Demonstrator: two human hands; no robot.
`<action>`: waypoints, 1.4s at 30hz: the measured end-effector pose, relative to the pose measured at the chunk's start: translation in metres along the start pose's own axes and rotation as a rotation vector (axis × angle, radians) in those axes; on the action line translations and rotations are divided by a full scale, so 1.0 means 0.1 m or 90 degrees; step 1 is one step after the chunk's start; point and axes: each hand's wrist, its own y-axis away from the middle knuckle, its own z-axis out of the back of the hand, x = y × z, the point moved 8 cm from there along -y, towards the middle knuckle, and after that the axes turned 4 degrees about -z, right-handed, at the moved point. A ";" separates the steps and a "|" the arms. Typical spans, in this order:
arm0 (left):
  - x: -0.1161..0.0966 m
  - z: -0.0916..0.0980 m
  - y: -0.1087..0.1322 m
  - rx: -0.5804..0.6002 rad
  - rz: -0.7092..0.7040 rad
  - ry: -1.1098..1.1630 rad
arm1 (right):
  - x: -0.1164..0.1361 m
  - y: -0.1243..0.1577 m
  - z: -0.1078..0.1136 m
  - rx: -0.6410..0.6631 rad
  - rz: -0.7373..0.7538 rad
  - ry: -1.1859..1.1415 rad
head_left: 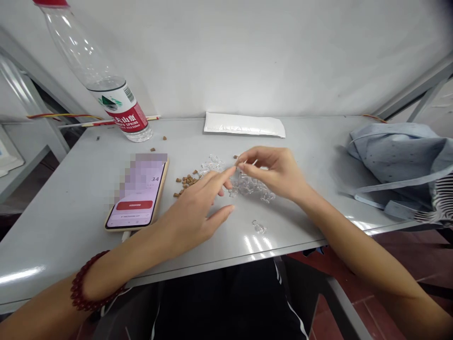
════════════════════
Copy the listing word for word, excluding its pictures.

Demonstrator: two human hands; no robot.
`<action>`: waypoints, 1.4s at 30hz: the measured end-effector pose, relative to the pose measured at the chunk's start: translation in metres along the start pose's own axes and rotation as a rotation vector (axis × angle, radians) in those axes; on the action line translations and rotations are divided by a full scale, so 1.0 means 0.1 m or 90 degrees; step 1 is one step after the chunk's start; point and axes: each hand's wrist, its own y-axis away from the middle knuckle, its own z-axis out of the back of the hand, x = y × z, the point moved 8 cm from there along -y, towards the middle knuckle, and after that the axes turned 4 degrees about -z, right-handed, at the moved point. A ";" separates the steps and a "|" the arms. Typical spans, in this order:
arm0 (left):
  - x: -0.1161..0.0966 m
  - z: -0.0916..0.0980 m
  - y: -0.1087..0.1322 m
  - rx: -0.5804..0.6002 rad
  - rz: -0.7092..0.7040 rad
  - ry: -1.1098..1.1630 rad
arm1 (right):
  - x: -0.1164..0.1361 m
  - y: -0.1243..0.1577 m
  - z: -0.1078..0.1136 m
  - rx: -0.6410..0.6631 rad
  - rz: -0.7373..0.7538 rad
  - ry: -1.1859..1.1415 rad
head_left: 

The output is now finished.